Snakemake › Access multiple keys from config file

Question

I have the question about the proper handling of the config file. I'm trying to solve my issue for a couple of days now but with the best will, I just can't find out how to do it. I know that this question is maybe quite similar with all the others here and I really tried to use them - but I didn't really get it. I hope that some things about how snakemake works will be more clear when I solved this problem.

I'm just switching to snakemake and I thought I just can easily convert my bash script. To get familiar with snakemake I started trying a simple Data-Processing pipeline. I know I could solve my case while defining every variable within the snakefile. But I want to use an external config file. First is to say, for better understanding I decided just to post the code which I thought would work somehow. I already played around with different versions for a "rule all" and the "lambda" functions, but nothing worked so far and it just would be confusing. I'm really a bit embarrassed and confused about why I can't get this working.

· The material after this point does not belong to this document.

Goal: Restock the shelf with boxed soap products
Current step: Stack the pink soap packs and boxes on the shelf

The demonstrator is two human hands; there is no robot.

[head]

The variable differs from the key because I aways had a version where I redefine the variable, like: $ sample=config["samples"]

I would be incredibly thankful for an example code.

What I'd like to have is:

    The config file:
    samples:
    - SRX1232390
    - SRX2312380
    names:
    - SomeData
    - SomeControl
    adapters:
    - GATCGTAGC
    - GATCAGTCG

And then I thought I can just call the keys like different variables.

     rule download_fastq:  
        output:
            "fastq/{name}.fastq.gz"
        shell:
            "fastq-dump {wildcards.sample} > {output}"

later there will be more rules, so I thought for them I also just need a key:

       rule trimming_cutadapt: 
           input:
              "fastq/{name}.fastq"
           output:
             "ctadpt_{name}.fastq"
           shell:
            "cutadapt -a {adapt}"

I also tried something with a config file like this: samples:

    Somedata: SRX1232131
    SomeControl: SRX12323

But in the end I also didn't find the final solution nor would I know how to add a third "variable" then. I hope it is somehow understandable what I want to have. It would be very awesome if someone could help me.

EDIT:

Ok - I reworked my code and tried to dig into everything. I fear my understanding lacks in connecting the things I read in this case. I would really appreciate some tips which will probably help me to understand my confusion. First of all: Rather than try to download data from a pipeline I decided to do this in a config step. I tried out two different versions now:

Based on this answer I tried version one. I like the version with the two files. But I'm stuck in how to deal with the variables now in things like using them with the lambda function or everything where you normally would write "config["sample"]". So my problem here is that I don't knwo ho to proceed or how the correct syntax is now to call the variables.

    #version one
configfile: "config.yaml"
sample_file = config["sample_file"]

import pandas as pd

sample = pd.read_table(sample_file)['samples']
adapt = pd.read_table(sample_file)['adapters']

rule trimming_cutadapt: 
        input:
            data=expand("../data/{sample}.fastq", name = pd.read_table(sample_file)['names']),
            lambda wildcards: ??? 
        output:
            "trimmed/ctadpt_{sample}.fastq"
        shell:
            "cutadapt -a {adapt}"

So I went back to try to understand using and defining the wildcards. So (among other things) I looked into the example snakefile and the example rules of Johannes. And of course into the man. Oh and the Thing about the zip function.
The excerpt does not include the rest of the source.